Vin can see that Bucky believes he knows what the balloon is. At the start of his medical leave, he had a conversation with a pilot who was also headed home. While the pilot was stacking a tower of scrambled eggs on his plate, Bucky told him where home was.

“Well don’t get too comfortable over there,” the pilot said. He told Bucky the Japs were sending balloon bombs into the jet stream to cross the ocean. Bucky thought it was a stupid idea and that the pilot was probably crazy. But he guessed what the balloon was as soon as he saw it. Something about the way it looked was Japanese, the way they made things.

Vin is frustrated. He wants to have some influence on the dream, to change something.

Matt jumps down from the big rock and walks to the massed debris at the end of the lines. The ropes shift and tug and the balloon struggles, trying to get a little farther inland, to someplace where it might make sense to blow up. Bucky edges down the rock and walks over.

Matt says, “That does look like a bomb.” Bucky can hear the fascination in his voice. As wind blows across the balloon’s ropes, it lifts a fine powder from the broken cylinders.

Bucky is flicking the flint wheel of the Elgin, watching the flame spark out of the corner of his eye.

“I guess the war found us, didn’t it?” Matt says, his voice warm, excited. And Vin sees what Bucky is thinking, and why his thumb is playing with the flint wheel. This is a dream, Vin thinks. Anyway, maybe this guy, Matt, deserves it. Maybe he’s a dangerous person who just seems like a nice guy. He could be. In a dream, Vin can create whatever truth he wants.

Okay, Vin thinks. I’m going to try this. “Throw it,” he thinks, adding weight to a thought Bucky already has. “Throw it. Throw it.”

And just like that, Bucky does. Just like Vin imagined. He almost casually pitches the lit Elgin underhand toward the massive pile of grounded explosives. The lighter arcs up and past Matt. And Vin thinks, oh no.

Then he thinks, maybe the wind will put out the lighter, but he sees the flame land in the perfect center of the pile of parchment bags. It may be that another moment passes in the beautiful sunlight of a warm afternoon on the Pacific coast. Maybe not.

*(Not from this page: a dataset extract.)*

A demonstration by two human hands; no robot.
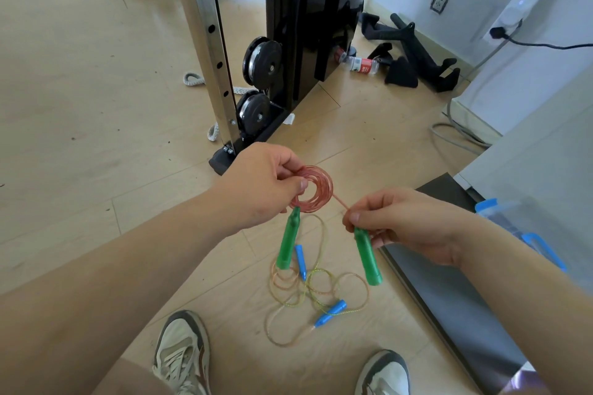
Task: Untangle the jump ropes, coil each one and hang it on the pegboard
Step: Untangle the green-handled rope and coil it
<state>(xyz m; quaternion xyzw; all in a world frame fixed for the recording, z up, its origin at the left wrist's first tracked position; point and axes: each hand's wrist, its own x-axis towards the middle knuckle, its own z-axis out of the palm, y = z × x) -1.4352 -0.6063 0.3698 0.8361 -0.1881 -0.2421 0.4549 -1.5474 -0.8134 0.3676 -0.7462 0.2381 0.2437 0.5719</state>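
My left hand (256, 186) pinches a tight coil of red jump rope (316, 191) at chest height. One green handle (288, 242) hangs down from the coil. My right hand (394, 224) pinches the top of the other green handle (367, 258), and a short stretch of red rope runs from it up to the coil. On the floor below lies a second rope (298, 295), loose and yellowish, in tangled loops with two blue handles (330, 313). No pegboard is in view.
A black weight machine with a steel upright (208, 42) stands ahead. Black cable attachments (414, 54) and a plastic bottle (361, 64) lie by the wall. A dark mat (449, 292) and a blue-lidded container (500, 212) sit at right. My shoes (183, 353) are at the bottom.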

Vin’s eyes are open. Or maybe they’re Bucky’s eyes. And there are thousands of stars above him, looking down. He can’t hear anything. Bucky has had an experience like this twice before over the last year and a half. Shock that left him numb and deaf. This time though, he can’t move his legs and his arms are heavy and wet and he doesn’t want to try to move them. His eyes hurt terribly. There’s pain all over. The small, squirrel-like breaths that he’s able to take are very difficult.

And Bucky thinks, this is the moment. This is the moment I’ve seen other guys go through, where all the love, all of the effort comes to nothing and the eye of the world passes over you without even noticing that you exist, just before the world snuffs you out.